В селе стон. Обобществленные лошади и коровы стоят в холодных сараях, без воды и без корма. Мы "выявили" и сорок два процента хозяйств и объявили кулаками, "подлежащими уничтожению как класс". Мы у них забили колодцы, не даем воды, взрослых держим в амбарах арестованными и пачками отсылаем в округ как "активных" врагов коллективизации. Настроение напряжено. Ускоряй продвижение Багровского".
Записка четвертая
"Коммунист Оглоблин определенно понял мою тактику. Есть сведения, что он посылает обо мне письма куда-то в центр, помимо окружных властей. Перехватить не успел. Боюсь, что письмо его дойдет по назначению. Окружным властям я пишу о "крестьянском единодушии", и они доверяют моему "московскому авторитету". Но все же письмо может попасть в руки. К Оглоблину круто меняю отношение: ставлю его в пример, пользуясь тем, что организованное им в поселке "товарищество по совместной обработке" действительно сколочено крепко. Сегодня посылаю о нем письмо в округ, что, мол, "идейно выправляется", а в газету заметку как о "примерном". Создам ему славу "передовика". Одновременно поручу Пешкову шлепнуть этого Оглоблина из обреза. Тогда подниму вой о вооруженном "кулацком" выступлении и объявлю "террор". Это пройдет, потому что в поселке есть действительно три-четыре кулака, которые на него имеют зуб. От Пешкова я узнал, что один из этих кулаков, знакомец Пешкова по прозвищу Царь, сам намекал на убийство Оглоблина. Все это займет, стало быть, четыре-пять дней. Необходимо, чтобы через четыре-пять дней Багровский был здесь, поблизости".

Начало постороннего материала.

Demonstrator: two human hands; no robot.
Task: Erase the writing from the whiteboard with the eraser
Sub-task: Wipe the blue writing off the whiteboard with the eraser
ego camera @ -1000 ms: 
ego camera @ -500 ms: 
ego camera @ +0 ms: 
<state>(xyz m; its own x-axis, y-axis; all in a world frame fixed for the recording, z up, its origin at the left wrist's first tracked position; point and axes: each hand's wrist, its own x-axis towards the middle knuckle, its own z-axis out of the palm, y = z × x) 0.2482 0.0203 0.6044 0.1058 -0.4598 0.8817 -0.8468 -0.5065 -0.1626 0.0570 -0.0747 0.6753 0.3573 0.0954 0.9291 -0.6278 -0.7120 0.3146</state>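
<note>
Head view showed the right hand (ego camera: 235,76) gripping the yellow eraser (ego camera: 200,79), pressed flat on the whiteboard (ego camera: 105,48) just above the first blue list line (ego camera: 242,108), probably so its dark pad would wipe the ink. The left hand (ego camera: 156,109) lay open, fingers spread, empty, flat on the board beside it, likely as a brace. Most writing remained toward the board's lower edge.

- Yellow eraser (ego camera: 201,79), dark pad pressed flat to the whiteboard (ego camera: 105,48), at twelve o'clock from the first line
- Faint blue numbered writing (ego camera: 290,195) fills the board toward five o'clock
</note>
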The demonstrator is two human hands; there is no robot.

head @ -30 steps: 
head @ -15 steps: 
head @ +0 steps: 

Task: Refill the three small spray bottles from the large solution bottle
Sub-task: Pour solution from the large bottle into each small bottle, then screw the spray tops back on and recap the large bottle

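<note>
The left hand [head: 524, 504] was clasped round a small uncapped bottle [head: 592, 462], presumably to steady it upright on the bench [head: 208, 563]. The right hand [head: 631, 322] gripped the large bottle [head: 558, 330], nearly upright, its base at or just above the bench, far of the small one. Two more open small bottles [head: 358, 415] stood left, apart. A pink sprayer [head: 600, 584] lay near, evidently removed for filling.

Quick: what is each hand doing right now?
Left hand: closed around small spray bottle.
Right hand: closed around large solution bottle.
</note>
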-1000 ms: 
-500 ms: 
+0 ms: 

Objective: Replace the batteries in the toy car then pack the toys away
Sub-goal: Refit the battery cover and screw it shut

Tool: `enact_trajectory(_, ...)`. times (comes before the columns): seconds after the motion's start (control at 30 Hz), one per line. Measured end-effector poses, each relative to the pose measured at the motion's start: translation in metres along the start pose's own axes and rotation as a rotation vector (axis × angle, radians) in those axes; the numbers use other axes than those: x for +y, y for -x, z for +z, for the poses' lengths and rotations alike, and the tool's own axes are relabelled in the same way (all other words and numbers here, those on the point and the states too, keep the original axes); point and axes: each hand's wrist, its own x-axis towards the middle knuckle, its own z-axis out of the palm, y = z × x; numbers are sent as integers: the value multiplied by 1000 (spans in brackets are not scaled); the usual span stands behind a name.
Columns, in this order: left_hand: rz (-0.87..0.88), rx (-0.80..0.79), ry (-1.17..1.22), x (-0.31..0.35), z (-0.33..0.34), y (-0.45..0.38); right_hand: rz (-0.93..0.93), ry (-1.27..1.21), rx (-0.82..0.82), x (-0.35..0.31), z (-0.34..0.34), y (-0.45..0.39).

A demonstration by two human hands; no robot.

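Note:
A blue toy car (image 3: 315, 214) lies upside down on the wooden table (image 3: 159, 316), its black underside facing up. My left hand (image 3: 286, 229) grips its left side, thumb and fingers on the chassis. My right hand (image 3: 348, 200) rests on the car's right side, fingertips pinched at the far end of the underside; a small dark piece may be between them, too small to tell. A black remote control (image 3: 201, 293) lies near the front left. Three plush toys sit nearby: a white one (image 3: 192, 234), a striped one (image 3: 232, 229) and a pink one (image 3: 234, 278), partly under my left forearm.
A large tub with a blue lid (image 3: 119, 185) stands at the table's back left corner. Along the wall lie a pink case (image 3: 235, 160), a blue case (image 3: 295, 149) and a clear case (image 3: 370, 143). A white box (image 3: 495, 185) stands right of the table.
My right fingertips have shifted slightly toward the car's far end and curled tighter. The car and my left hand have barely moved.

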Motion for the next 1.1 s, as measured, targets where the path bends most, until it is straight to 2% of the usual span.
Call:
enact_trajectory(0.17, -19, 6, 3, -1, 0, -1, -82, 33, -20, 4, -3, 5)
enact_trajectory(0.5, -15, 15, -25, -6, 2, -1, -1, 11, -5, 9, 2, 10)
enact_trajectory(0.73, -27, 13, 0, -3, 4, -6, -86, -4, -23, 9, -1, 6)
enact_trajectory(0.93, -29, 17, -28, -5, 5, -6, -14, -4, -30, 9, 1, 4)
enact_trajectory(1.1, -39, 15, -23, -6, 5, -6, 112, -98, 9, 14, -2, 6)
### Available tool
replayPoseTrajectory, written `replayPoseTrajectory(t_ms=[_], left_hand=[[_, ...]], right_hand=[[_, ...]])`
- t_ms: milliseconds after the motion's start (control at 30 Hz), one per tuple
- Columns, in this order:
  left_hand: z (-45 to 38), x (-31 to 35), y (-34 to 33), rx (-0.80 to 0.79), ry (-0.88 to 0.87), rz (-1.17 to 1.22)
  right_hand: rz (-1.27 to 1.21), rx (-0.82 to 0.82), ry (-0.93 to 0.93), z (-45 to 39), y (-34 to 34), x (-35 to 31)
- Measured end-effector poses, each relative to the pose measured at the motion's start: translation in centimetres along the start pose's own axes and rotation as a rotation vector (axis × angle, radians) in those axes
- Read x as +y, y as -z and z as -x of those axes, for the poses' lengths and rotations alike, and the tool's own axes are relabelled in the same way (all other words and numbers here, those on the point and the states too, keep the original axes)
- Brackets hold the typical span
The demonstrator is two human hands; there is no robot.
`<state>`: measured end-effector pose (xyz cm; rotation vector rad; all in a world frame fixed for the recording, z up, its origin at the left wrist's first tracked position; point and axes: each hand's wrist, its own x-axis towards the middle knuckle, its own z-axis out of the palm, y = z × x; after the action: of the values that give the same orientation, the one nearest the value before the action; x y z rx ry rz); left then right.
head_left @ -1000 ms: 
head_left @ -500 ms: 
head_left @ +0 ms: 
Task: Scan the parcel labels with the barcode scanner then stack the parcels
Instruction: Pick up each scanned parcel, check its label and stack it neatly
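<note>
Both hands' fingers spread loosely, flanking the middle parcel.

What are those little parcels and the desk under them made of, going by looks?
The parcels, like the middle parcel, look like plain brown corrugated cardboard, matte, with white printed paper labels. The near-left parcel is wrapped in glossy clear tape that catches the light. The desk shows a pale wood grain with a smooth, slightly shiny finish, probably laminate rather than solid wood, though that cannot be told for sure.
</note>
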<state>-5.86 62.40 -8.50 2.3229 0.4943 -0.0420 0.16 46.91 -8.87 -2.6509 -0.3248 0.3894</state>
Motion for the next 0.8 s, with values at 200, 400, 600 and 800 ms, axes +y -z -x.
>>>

Пятая записка Павлика была изрезана Воробьевым, и мне он прислал только узенькую полоску. Одна сторона была тщательно зачеркнута синими чернилами, а на другой сообщалось, что Павлик проводил "день сбора утильсырья".
Эта узенькая полоска бумаги, изрезанная Воробьевым, злит меня. Мне не доверяют письма, непосредственно меня касающиеся.